GIVEN MATERIAL:
──────────

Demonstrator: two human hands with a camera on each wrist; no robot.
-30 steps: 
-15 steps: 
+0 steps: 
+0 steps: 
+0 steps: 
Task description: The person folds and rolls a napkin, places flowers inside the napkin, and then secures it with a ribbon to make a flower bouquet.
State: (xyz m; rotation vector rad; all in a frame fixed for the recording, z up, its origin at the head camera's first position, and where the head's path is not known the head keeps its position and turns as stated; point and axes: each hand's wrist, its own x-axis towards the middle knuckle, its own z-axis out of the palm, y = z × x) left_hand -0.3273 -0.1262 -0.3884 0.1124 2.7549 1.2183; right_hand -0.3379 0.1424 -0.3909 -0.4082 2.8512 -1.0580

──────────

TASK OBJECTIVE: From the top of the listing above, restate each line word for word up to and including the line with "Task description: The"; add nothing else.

OUTPUT OF THE EXERCISE:
Demonstrator: two human hands with a camera on each wrist; no robot.
-30 steps: 
-15 steps: 
+0 steps: 
+0 steps: 
+0 steps: 
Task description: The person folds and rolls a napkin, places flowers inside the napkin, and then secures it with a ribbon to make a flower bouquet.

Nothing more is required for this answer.